Population (2010 United States census)
- • Total: 61,321
- • Density: 51,020/sq mi (19,700/km^{2})

Economics

Ethnicity
- • African-American: 67.5%
- • Hispanic and Latino American: 25.6%
- • White: 2.8%
- • Asian: 1.6%
- • Others: 2.5%
- ZIP Codes: 10466, 10467, 10469
- Area code: 718, 347, 929, and 917
- Website: www.williamsbridge.nyc

= Williamsbridge, Bronx =

Neighborhood in New York City

Williamsbridge is a neighborhood geographically located in the north-central portion of the Bronx in New York City. Its boundaries, starting from the north and moving clockwise are East 222nd Street to the north, Boston Road to the east, Adee Avenue to the south, and the Bronx River to the west. White Plains Road is the primary thoroughfare through Williamsbridge.

The neighborhood is part of Bronx Community Board 12 and its ZIP Codes include 10466, 10467, and 10469. The area is patrolled by the 47th Precinct of the New York City Police Department. New York City Housing Authority (NYCHA) property in the area is patrolled by P.S.A. 8 at 2794 Randall Avenue in the Throggs Neck section of the Bronx.

== History ==

Class of the Socialist Sunday School organized by Italian immigrants of Williamsbridge in the summer of 1911.

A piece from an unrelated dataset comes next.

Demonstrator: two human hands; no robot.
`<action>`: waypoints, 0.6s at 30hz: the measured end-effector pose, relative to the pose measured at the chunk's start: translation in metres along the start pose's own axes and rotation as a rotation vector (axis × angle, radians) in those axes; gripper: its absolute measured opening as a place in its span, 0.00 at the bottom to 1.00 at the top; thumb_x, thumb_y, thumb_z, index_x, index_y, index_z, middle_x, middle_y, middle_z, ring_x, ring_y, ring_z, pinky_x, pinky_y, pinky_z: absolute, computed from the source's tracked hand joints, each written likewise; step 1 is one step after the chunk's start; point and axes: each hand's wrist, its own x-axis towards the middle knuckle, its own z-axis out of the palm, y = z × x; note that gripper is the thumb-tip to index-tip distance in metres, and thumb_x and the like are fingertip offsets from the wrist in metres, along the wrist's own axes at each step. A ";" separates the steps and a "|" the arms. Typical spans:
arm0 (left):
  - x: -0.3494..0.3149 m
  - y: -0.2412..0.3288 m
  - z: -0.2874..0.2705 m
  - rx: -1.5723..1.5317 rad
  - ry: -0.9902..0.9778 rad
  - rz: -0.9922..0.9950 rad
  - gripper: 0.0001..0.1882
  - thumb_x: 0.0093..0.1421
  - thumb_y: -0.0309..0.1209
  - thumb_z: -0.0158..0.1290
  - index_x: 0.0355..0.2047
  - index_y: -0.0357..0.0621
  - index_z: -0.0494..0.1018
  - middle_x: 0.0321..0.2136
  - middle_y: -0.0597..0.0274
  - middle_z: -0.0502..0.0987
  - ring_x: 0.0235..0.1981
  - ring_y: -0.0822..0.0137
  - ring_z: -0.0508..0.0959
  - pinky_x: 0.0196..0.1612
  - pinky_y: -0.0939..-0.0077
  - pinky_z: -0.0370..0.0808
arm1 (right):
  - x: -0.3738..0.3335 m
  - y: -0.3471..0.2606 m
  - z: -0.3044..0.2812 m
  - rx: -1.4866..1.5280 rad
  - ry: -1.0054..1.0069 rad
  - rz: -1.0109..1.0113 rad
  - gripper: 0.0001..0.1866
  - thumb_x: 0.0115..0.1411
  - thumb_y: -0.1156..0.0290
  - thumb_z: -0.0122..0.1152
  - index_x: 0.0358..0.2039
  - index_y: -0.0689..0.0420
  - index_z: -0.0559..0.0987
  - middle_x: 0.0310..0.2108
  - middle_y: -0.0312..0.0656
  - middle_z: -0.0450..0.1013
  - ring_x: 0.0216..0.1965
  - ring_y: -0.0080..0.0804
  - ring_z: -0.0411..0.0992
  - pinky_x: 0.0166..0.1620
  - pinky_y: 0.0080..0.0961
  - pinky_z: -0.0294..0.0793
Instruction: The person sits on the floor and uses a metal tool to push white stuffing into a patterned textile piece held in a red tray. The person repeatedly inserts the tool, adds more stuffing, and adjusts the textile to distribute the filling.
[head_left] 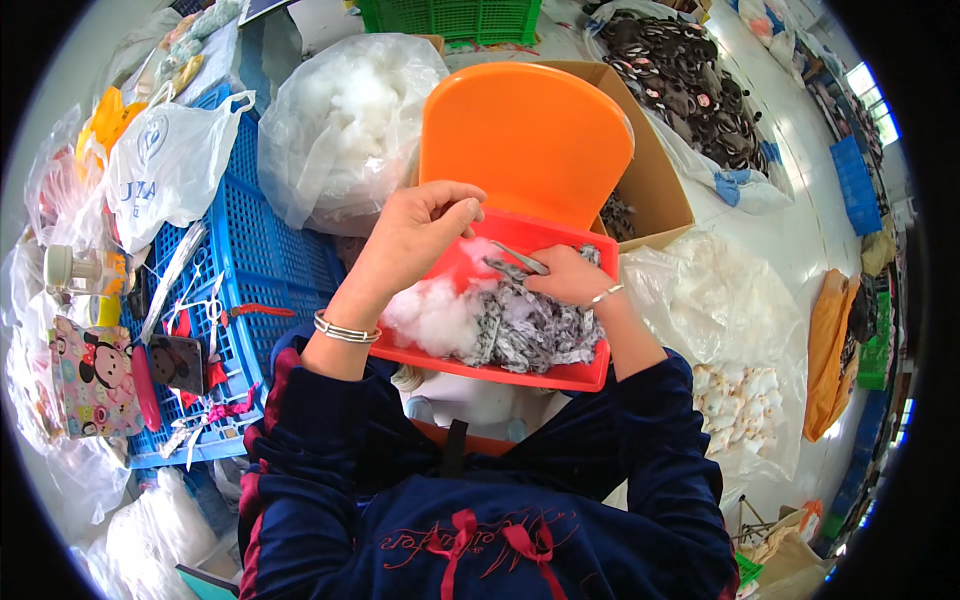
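A red tray (470, 372) rests across my lap. White stuffing (435, 318) fills its left part, and grey-and-black fuzzy pieces (540, 322) heap up on the right. My right hand (568, 275) is closed around slim metal tweezers (522, 258), whose tip points left and away over the tray. Just below that tip lies a small tuft of white stuffing on a fuzzy piece. Raised over the tray's far left corner, my left hand (425, 232) has thumb and fingers pinched together. What they hold, if anything, is too small to make out.
An orange chair (520, 135) stands right beyond the tray, before a cardboard box (655, 190). Left are a bag of stuffing (345, 125) and a blue crate (265, 240) with scissors and ribbons. Right lie a plastic bag of light pieces (740, 400) and a heap of dark pieces (690, 90).
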 end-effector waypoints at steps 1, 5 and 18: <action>0.001 -0.001 0.002 0.059 0.000 0.014 0.13 0.64 0.28 0.53 0.45 0.32 0.76 0.33 0.62 0.80 0.34 0.74 0.78 0.41 0.82 0.74 | -0.007 -0.012 -0.010 0.105 -0.043 0.049 0.11 0.53 0.67 0.61 0.32 0.62 0.79 0.20 0.44 0.72 0.24 0.36 0.71 0.31 0.32 0.70; -0.002 -0.003 0.011 0.294 -0.159 0.163 0.15 0.63 0.29 0.55 0.47 0.32 0.75 0.38 0.61 0.80 0.39 0.74 0.78 0.44 0.81 0.75 | -0.031 -0.037 -0.029 0.478 -0.116 0.097 0.08 0.57 0.70 0.62 0.34 0.60 0.80 0.18 0.28 0.65 0.21 0.14 0.61 0.25 0.17 0.60; 0.002 -0.001 0.012 -0.019 -0.126 -0.109 0.13 0.64 0.33 0.53 0.29 0.34 0.77 0.22 0.70 0.75 0.25 0.80 0.71 0.31 0.81 0.70 | -0.053 -0.035 -0.050 0.790 -0.006 0.036 0.09 0.60 0.71 0.62 0.39 0.61 0.79 0.25 0.33 0.76 0.18 0.11 0.61 0.21 0.12 0.58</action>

According to the New York City Parks Department, Williamsbridge was named for 18th Century farmer John Williams, who had a farm on the east bank of the Bronx River in the vicinity of Gun Hill Road and White Plains Road, and was credited with building the first bridge over the Bronx River. It incorporated as a village on November 23, 1888.

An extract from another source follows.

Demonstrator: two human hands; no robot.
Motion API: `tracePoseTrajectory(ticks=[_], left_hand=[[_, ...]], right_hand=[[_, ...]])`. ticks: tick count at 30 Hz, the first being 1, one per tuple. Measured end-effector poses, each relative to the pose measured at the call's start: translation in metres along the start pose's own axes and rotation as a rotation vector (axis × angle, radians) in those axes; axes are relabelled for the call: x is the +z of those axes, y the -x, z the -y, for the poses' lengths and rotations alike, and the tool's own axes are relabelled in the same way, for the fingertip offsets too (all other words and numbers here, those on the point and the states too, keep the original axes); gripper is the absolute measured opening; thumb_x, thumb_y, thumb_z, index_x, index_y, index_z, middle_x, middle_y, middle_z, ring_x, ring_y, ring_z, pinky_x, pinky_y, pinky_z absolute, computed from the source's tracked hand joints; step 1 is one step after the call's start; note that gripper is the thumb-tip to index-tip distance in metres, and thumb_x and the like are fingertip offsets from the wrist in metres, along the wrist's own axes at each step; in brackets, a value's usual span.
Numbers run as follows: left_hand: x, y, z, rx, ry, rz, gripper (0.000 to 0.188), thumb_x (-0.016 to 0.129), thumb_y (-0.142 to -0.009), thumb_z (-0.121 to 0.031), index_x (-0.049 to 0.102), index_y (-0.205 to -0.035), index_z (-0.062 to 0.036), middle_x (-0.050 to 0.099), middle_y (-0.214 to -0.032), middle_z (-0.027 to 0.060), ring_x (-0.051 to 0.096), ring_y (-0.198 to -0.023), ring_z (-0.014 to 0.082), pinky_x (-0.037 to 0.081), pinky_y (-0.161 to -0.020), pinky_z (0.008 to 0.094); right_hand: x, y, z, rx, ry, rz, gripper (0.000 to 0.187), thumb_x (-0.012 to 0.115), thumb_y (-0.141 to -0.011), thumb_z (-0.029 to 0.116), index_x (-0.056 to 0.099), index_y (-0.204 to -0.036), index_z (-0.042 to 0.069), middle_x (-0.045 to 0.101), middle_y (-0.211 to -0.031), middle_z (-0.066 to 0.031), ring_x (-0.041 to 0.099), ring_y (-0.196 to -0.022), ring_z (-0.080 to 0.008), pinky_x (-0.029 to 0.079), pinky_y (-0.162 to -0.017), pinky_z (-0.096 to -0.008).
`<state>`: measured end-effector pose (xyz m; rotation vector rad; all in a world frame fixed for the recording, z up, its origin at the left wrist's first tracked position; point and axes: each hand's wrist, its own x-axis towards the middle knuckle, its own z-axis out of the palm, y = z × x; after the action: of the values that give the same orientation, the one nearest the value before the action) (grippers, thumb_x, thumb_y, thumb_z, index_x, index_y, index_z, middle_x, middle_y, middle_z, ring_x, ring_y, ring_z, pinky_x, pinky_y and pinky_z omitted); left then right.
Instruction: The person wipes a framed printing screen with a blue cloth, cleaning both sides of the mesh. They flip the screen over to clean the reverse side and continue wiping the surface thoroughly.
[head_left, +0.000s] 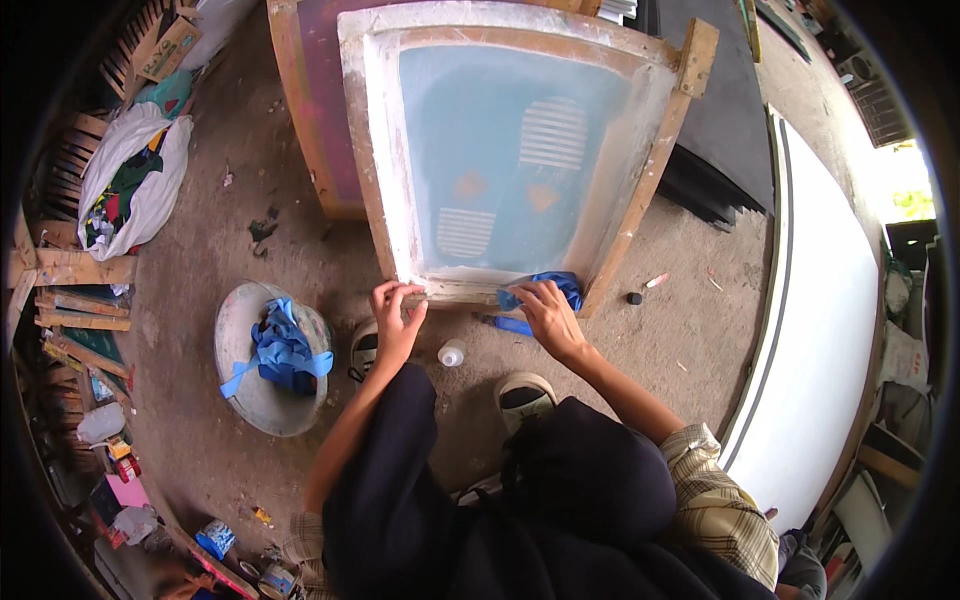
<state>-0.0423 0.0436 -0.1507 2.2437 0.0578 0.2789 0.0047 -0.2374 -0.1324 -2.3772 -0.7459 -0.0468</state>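
Observation:
A silk screen frame [640,190] leans upright before me, its wooden sides spattered white. Its blue mesh [470,120] carries two striped patches and two faint orange marks. My left hand [398,310] grips the lower left corner, fingers and thumb closed over the bottom rail. At the lower right of the mesh, my right hand [548,315] is closed on a crumpled blue cloth [562,288], which bunches out behind the fingers. Beneath that hand, a flat blue object [513,325] lies on the floor, partly hidden. Near my feet stands a small white bottle [452,352].
Left of me, a grey bucket [232,335] holds crumpled blue strips. Another frame [310,120] leans behind the screen. Dark sheets [715,110] and a long white panel [810,330] lie to the right. A black cap [635,298] and a white sack [165,190] are on the floor.

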Motion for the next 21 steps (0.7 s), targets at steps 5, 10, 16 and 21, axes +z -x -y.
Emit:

Olinville, named for Methodist Episcopal minister Stephen Olin, is a disused neighborhood name for the area around Olinville Avenue in Williamsbridge. However, the name "Olinville" survives in four telephone exchanges — OLinville 2, 3, 4, and 5 — which can still be found in the neighborhood (as 652, 653, 654 and 655).

=== Planned zoning changes ===
The New York City Department of City Planning has proposed zoning map changes for 36 blocks in the Williamsbridge/Olinville area. The proposed zoning would preserve the area's lower density residential character and promote new development in keeping with the scale of the surrounding neighborhood. In addition, the DCP is proposing a zoning text amendment establishing a new citywide R5A district to address the unique detached housing stock found within this neighborhood.

The area's development patterns, although varied, are characterized by distinct enclaves of detached, semi-detached, and attached residential buildings, as well as a smaller number of mid and high-rise apartment buildings. However, the height and density of existing housing is generally lower than is permitted under the current zoning. Clusters of one- and two-family homes are prevalent in many parts of Williamsbridge and few buildings are higher than 70 feet, even in the more densely developed portions of the neighborhood. The proposed rezonings aim to address this zoning mismatch by ensuring that new development is of a density and scale compatible with the low-rise/low-density character of this community.

==Demographics==
The neighborhood was historically heavily Jewish and Italian-American. It became predominantly African American in the 1970s, and since the 1980s, has received an influx of Caribbean and West Indian immigrants.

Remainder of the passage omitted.